Exercise input Start Marker

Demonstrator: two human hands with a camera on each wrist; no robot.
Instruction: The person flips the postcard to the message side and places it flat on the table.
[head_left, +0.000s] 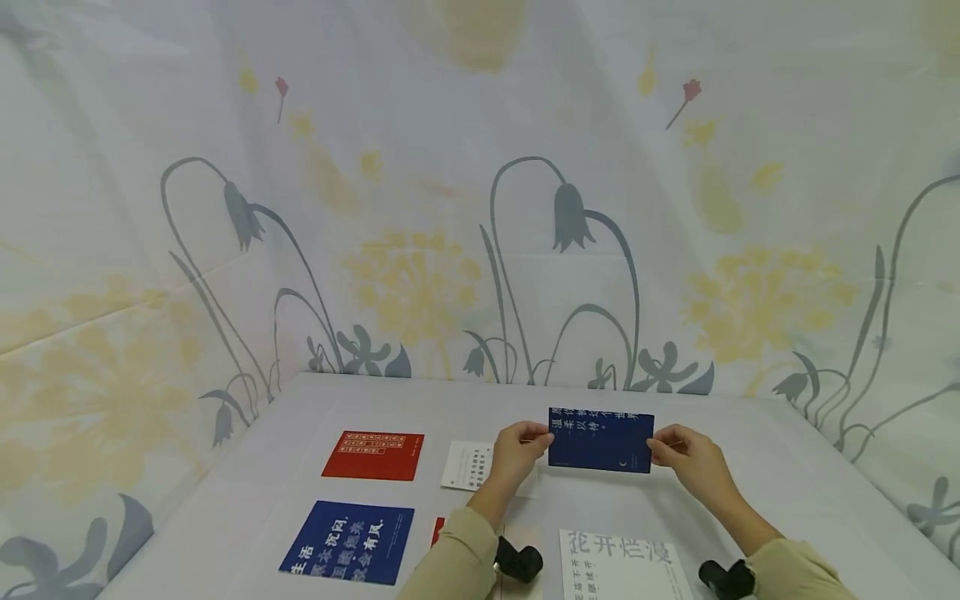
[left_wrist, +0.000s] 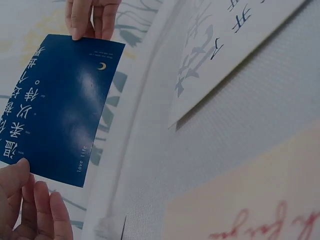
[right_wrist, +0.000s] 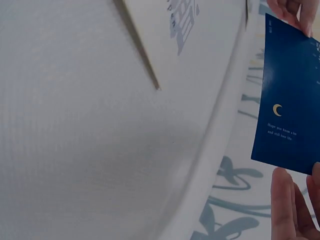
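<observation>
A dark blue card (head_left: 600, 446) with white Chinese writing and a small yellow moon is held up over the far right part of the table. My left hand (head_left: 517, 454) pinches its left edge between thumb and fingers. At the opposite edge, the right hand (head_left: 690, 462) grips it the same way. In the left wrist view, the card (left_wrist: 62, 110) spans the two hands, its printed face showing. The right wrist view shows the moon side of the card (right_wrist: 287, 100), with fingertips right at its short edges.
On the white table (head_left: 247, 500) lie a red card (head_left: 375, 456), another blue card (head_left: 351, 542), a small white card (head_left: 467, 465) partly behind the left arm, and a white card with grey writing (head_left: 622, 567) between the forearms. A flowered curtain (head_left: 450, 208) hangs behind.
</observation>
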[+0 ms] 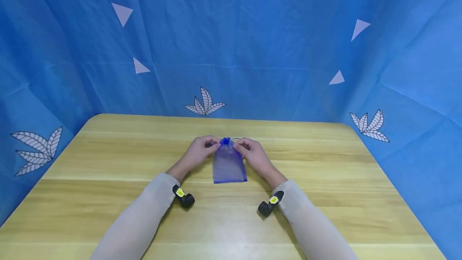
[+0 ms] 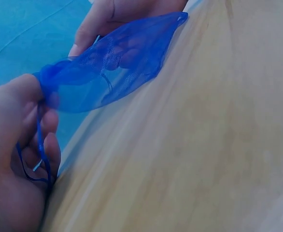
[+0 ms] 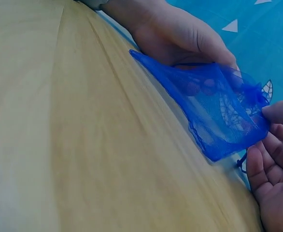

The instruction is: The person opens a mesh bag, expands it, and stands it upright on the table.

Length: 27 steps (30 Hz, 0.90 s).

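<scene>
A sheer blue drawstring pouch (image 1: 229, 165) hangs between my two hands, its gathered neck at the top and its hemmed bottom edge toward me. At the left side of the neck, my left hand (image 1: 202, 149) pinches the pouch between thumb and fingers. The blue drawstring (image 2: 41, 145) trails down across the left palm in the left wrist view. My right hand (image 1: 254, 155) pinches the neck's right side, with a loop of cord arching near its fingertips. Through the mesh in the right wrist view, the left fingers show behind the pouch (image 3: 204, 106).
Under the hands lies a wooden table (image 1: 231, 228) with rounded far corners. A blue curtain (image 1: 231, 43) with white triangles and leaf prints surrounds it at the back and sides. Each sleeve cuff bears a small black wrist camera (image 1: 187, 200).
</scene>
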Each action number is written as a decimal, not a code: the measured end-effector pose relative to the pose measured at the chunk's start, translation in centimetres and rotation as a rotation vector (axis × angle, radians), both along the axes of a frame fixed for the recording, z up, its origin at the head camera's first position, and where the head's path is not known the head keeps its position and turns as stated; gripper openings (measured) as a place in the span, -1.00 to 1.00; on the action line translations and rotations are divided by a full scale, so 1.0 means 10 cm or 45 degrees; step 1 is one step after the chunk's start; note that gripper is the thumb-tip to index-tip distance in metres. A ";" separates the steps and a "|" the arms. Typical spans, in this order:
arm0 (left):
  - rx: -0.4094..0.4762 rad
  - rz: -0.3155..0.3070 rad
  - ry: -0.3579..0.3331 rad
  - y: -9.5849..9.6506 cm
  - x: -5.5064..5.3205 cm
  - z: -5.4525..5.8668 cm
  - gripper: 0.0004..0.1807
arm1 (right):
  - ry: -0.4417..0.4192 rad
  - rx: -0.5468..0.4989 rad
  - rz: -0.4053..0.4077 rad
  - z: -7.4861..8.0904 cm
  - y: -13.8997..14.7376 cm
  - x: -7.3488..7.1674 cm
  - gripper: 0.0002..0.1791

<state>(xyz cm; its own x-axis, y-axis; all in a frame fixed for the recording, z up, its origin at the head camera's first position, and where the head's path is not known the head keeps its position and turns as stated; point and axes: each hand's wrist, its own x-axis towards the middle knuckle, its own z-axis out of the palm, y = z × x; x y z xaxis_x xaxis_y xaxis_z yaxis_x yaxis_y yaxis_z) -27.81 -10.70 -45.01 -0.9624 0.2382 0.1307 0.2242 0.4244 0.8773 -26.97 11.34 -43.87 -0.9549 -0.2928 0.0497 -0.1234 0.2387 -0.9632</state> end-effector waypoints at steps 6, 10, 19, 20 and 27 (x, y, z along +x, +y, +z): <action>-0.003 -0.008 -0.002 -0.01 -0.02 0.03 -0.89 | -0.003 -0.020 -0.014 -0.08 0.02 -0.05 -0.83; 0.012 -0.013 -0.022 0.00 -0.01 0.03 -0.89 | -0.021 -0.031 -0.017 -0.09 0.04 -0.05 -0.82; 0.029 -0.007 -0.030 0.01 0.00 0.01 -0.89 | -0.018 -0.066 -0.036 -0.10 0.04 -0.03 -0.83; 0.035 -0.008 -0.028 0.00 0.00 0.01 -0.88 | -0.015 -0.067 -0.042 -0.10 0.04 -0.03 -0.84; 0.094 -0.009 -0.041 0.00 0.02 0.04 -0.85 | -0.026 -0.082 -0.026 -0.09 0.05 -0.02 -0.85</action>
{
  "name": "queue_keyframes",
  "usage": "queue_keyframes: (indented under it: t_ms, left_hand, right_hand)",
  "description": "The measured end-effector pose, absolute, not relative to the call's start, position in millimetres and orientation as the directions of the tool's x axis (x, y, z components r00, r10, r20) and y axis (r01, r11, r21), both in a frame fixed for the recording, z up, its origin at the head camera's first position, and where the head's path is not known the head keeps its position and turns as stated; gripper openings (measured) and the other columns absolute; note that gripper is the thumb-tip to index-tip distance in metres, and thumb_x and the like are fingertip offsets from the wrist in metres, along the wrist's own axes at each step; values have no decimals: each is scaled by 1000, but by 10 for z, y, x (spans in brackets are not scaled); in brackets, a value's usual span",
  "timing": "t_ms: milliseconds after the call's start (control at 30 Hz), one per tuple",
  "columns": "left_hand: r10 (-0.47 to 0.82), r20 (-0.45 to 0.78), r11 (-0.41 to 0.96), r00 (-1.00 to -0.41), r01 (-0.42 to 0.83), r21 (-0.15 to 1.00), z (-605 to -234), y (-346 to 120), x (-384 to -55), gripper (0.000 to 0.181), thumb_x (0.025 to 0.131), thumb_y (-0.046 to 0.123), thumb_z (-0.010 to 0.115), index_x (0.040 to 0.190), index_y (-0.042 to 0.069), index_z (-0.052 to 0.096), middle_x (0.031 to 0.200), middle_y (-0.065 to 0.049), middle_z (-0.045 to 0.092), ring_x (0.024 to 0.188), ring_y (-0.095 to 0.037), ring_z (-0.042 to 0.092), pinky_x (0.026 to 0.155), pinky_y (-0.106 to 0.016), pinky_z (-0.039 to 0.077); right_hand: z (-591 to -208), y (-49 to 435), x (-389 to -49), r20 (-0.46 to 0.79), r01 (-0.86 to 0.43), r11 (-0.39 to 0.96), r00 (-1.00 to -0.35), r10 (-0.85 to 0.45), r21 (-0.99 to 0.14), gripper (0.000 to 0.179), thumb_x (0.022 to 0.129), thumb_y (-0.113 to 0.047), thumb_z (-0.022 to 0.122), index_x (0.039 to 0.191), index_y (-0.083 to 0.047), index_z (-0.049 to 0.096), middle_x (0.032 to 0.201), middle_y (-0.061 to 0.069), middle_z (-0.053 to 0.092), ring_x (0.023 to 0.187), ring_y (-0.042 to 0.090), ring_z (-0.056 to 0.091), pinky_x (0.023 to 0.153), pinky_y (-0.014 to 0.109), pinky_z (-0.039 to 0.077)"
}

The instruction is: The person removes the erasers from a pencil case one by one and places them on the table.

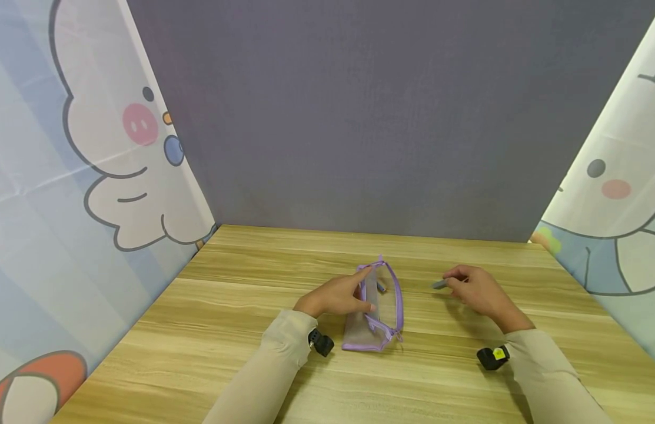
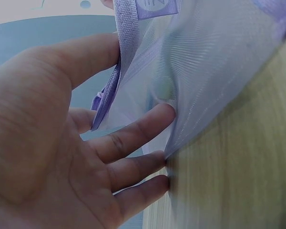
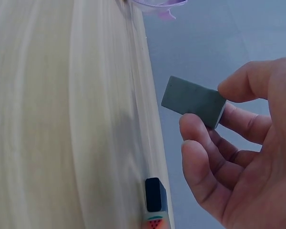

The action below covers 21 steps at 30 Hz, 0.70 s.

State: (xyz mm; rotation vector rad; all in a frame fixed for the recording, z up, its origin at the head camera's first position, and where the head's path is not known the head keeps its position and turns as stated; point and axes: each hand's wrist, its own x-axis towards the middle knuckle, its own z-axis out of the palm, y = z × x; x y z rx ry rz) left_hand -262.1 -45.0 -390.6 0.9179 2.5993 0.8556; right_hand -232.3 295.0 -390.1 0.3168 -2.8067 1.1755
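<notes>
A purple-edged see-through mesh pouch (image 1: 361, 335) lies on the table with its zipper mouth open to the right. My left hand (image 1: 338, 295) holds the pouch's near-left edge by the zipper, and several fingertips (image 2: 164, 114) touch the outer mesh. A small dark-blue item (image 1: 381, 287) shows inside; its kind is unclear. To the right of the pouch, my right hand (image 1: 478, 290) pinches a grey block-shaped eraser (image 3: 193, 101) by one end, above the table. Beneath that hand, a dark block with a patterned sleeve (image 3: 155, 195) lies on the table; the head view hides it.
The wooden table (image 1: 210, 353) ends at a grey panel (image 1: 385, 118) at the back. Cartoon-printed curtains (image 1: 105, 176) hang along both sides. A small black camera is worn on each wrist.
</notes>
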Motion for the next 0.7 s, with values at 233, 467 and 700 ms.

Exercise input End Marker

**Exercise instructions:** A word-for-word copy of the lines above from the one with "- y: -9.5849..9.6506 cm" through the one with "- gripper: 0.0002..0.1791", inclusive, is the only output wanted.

**Answer:**
  - y: -9.5849..9.6506 cm
  - x: -5.5064..5.3205 cm
  - z: -5.4525..5.8668 cm
  - gripper: 0.0004..0.1807
arm1 (right):
  - ry: -0.4417..0.4192 rad
  - rx: -0.5468..0.4989 rad
  - rz: -0.4053..0.4077 rad
  - z: -7.4861..8.0904 cm
  - y: -13.8997..14.7376 cm
  - x: -7.3488..7.1674 cm
  - gripper: 0.0002..0.1791

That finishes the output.